TASK ITEM
Work out how many lines below contain "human", then write only that number.

AVAILABLE DATA

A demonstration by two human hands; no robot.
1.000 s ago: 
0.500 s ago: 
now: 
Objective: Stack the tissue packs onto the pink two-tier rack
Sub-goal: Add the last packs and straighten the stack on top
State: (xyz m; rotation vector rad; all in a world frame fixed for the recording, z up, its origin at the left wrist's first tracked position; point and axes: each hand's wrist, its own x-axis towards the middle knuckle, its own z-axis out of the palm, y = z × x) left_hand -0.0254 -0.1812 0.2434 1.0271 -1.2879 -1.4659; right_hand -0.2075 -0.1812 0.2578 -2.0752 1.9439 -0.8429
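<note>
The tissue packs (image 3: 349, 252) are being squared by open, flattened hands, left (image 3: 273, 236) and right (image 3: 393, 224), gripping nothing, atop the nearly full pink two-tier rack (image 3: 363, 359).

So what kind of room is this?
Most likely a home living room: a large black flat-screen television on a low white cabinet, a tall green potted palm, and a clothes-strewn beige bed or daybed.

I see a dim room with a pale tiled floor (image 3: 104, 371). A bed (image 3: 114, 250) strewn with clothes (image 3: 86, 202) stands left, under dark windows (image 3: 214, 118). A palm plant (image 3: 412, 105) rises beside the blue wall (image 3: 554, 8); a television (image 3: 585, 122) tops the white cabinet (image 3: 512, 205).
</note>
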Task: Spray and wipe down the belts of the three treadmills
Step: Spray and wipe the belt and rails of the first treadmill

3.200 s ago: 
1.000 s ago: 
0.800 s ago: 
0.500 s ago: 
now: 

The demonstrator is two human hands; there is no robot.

OUTPUT
2